Angel chalks up his success to fans connecting with his message.
“It’s not about what I do or how do I do that trick,” he says. “It’s how you feel when you watch it. I want to inspire and encourage people to conquer their own dreams.”
Johnny Crisstopher is having chemotherapy again for leukemia and will for three years.
“We’re going through this for three years,” Angel says. “That means he’ll be 8 when he’s done, God willing. We just got done with induction. He looks like he’s responding very, very well to treatment. It’s a great sign.

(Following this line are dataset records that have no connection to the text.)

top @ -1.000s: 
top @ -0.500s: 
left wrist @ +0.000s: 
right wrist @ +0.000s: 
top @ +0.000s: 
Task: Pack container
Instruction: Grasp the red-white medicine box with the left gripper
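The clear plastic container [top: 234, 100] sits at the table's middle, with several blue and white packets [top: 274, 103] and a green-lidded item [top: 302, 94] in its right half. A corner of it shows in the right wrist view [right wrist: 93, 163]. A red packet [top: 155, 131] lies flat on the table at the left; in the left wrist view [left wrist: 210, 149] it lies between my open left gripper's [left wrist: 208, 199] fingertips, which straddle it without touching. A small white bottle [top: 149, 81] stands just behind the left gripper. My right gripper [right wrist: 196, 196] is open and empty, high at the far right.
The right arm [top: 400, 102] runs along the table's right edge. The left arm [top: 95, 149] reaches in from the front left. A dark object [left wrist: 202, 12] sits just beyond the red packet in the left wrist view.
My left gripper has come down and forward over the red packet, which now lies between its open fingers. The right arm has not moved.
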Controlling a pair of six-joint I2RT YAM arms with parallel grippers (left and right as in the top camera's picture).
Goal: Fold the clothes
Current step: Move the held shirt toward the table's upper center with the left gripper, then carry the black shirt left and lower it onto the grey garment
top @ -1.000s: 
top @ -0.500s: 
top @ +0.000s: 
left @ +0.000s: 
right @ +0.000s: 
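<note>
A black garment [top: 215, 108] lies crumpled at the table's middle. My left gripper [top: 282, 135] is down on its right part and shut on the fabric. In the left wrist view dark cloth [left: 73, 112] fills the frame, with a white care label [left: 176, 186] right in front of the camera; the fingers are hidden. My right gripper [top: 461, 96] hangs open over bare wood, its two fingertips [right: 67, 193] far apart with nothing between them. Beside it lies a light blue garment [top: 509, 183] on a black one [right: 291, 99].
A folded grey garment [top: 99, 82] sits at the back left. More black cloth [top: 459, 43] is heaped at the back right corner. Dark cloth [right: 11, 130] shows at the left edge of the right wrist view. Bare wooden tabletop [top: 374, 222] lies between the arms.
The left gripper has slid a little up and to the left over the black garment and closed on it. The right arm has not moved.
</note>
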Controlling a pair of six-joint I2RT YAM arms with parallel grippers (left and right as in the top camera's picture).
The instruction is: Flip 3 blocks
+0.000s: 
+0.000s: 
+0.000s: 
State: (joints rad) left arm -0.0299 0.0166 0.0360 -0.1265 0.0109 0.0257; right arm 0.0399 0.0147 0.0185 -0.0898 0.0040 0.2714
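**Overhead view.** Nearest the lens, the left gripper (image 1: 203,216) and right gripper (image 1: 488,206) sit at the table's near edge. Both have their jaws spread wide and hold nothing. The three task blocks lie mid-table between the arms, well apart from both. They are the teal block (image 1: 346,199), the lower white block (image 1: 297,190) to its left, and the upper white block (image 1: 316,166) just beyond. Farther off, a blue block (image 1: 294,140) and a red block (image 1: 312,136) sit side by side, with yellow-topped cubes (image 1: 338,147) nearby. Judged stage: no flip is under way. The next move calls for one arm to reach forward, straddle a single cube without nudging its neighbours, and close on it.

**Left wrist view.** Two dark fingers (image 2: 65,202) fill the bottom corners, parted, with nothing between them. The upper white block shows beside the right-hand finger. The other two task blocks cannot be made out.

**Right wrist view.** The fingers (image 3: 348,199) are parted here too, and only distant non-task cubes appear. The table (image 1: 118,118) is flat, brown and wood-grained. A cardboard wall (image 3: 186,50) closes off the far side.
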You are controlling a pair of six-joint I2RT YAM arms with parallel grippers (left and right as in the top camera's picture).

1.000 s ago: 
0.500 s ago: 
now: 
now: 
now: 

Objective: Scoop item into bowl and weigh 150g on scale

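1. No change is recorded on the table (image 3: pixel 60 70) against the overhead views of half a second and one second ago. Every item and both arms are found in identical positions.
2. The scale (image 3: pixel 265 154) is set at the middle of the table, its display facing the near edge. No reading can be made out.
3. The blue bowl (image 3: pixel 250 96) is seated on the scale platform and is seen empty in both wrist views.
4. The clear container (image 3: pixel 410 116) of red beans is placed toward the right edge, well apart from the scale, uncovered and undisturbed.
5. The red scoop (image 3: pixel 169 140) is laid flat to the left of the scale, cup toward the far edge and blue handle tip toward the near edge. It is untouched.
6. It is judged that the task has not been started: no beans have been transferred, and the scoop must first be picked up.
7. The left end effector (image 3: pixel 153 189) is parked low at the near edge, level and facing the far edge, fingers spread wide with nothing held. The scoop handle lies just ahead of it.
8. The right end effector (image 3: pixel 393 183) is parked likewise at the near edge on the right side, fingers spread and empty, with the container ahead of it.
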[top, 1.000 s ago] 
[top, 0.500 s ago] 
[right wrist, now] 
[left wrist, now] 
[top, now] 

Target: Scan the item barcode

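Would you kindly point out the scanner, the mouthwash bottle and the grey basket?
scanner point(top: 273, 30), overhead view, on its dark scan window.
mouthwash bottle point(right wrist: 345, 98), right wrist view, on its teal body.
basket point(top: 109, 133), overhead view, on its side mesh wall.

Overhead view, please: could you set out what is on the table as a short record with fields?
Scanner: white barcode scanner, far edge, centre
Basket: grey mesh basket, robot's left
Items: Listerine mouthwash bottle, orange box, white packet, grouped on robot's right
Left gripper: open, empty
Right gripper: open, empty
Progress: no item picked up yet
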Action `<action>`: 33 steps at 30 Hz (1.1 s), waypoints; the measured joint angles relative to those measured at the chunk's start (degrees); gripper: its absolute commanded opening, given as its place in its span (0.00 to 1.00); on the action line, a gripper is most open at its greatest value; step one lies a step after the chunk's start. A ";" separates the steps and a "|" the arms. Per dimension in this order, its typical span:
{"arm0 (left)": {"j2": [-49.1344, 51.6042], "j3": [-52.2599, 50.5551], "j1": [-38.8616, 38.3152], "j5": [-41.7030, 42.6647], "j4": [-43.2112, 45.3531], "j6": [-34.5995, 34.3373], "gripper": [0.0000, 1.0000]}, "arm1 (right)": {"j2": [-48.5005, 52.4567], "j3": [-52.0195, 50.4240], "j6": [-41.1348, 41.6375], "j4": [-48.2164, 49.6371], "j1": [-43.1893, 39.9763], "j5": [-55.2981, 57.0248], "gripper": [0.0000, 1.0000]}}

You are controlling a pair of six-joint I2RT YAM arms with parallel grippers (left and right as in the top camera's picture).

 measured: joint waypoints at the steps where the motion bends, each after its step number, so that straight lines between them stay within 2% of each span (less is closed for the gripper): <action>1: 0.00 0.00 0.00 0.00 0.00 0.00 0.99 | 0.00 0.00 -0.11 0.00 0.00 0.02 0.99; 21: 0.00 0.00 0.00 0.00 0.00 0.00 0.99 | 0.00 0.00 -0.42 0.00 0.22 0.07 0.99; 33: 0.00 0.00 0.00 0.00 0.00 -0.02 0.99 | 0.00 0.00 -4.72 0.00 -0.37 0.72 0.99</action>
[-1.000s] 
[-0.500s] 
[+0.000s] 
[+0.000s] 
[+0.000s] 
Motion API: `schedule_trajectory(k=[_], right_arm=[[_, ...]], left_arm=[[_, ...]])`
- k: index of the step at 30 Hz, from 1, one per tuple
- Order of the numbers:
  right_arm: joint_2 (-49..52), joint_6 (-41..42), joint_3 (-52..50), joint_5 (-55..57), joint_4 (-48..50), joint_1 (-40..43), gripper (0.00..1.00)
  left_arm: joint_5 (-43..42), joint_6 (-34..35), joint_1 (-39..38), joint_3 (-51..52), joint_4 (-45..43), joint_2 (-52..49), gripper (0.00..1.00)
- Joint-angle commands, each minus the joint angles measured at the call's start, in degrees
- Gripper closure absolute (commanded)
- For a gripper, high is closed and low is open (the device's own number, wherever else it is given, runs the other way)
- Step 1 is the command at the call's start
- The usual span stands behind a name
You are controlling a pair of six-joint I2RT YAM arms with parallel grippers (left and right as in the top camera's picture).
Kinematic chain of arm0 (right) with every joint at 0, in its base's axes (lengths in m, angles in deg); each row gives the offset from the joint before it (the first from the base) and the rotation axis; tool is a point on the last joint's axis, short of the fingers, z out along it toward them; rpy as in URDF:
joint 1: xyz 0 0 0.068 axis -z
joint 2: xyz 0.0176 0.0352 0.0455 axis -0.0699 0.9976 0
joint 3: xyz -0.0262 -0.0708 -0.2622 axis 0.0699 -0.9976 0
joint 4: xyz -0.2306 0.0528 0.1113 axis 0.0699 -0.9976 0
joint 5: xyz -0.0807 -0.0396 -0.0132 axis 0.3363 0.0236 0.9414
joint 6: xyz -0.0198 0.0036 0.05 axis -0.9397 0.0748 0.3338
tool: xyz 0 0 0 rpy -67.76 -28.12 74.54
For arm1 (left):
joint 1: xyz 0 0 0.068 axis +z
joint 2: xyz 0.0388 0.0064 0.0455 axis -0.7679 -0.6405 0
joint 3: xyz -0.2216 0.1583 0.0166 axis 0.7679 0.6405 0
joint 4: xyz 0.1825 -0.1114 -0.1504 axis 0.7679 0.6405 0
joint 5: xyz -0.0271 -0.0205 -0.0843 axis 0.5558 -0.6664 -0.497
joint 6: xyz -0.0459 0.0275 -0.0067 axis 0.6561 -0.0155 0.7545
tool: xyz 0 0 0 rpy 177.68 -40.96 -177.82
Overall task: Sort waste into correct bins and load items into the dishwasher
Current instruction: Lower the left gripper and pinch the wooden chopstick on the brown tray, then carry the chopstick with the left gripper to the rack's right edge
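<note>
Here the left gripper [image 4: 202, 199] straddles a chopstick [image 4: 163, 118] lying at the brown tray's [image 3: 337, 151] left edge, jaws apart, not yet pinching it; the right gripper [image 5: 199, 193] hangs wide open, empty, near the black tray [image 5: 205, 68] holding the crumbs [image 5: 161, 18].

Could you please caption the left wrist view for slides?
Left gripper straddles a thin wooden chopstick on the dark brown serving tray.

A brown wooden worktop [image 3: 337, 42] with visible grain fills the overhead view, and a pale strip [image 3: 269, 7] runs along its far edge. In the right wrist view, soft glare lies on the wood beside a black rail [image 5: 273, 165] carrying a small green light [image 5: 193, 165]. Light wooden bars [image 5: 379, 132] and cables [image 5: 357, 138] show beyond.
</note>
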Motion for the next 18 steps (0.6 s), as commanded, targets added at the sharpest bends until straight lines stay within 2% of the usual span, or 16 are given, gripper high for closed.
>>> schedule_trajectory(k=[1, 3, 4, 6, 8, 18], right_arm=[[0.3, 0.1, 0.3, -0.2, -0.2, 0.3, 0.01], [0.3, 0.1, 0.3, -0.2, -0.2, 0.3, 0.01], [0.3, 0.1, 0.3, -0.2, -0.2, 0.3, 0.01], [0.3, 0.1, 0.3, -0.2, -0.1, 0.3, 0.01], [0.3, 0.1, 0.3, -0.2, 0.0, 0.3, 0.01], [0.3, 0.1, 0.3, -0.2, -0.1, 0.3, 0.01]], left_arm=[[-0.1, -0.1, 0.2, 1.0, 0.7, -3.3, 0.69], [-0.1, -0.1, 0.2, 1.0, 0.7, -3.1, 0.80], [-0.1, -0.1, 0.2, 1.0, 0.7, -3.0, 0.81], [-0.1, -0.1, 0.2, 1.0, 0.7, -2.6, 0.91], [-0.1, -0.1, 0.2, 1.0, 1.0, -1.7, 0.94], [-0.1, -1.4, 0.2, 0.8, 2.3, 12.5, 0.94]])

“We’re continuing to be vigilant and doing what we’re supposed to do. Today he had a spinal tap and a biopsy of his bone marrow. They put a device in his back and screw it into his bone and take the marrow out. We’re in the middle of all of that. That happened this morning at the Cure 4 the Kids.”
Cure 4 the Kids Foundation provides treatment to children with life-threatening conditions in Las Vegas.
“Everything is looking very promising,” he adds. “We know, with this disease—which effects one child every 2 minutes—can change on a dime. We have a lot of bad days, one great day, but you always have to keep your eyes open and stay vigilant.”
Johnny Crisstopher has acute lymphoblastic leukemia, the most common type of leukemia in children. It affects the white blood cells developing in the bone marrow, according to the American Cancer Society.
Angel canceled his Las Vegas shows in 2015 to be with Johnny Crisstopher when the child was first diagnosed and began working to raise funds to fight pediatric cancer.
Angel rattles off statistics like it’s rote. Toxic chemotherapy claims 10% of the children who have it because their organs are so fragile, he says.
“You see an innocent child there and you feel so helpless,” Angel says. “It’s a horrible thing to go through. Whatever you believe is fantastic, but I believe that we’re in the situation not by change but design. I’ve been blessed by so much success.”
Angel has always supported children. He created the Believe Foundation and was awarded the Make-a-Wish Foundation award for most supportive celebrity in May 2010. He was also awarded the foundation’s Chris Greicius Celebrity Award in 2007.
“All of the money I raise goes to research and treatment,” Angel says. “There is no overhead and no administrative costs. The kids who do go through, look at us and the families don’t feel alone. They can relate to us and see the frustration and anger and the up-and-down rollercoaster we go through.”
Angel is working on a documentary called “1095,” named after the number of days Johnny Crisstopher went through chemotherapy. Angel is hoping the documentary, produced by “At the Heart of Gold: Inside the USA Gymnastics Scandal’s” Sarah Gibson, will be released this year.
“She and her partner are so talented,” Angel says. “We’re trying to bring awareness and we’re going to have a huge event. We’ll be announcing that in April. We’re trying to raise many millions of dollars for pediatric cancer, go in front of Congress and enact a legislation to get more funding for this horrible disease.”
The show in Maricopa is “going to be fantastic,” he says. The show is straight from his Broadway production that is an amalgamation of his Planet Hollywood show in Las Vegas, his TV series and world premiere efforts.
“I love touring,” he says. “I perform 40 weeks a year in Vegas. I have 12 weeks off. Eight or 10 of those 12 weeks I tour because I love it so much. I take it quite seriously. I love getting out there and doing my thing.”
“Criss Angel Raw: The Mindfreak Unplugged”
The Events Center at Harrah’s Ak-Chin Casino, 15406 N. Maricopa Road, Maricopa, caesars.com/harrahs/ak-chin, ticketmaster.com, 8 p.m. Sunday, February 16, tickets start at $47.50. Show is open to those 18 and older.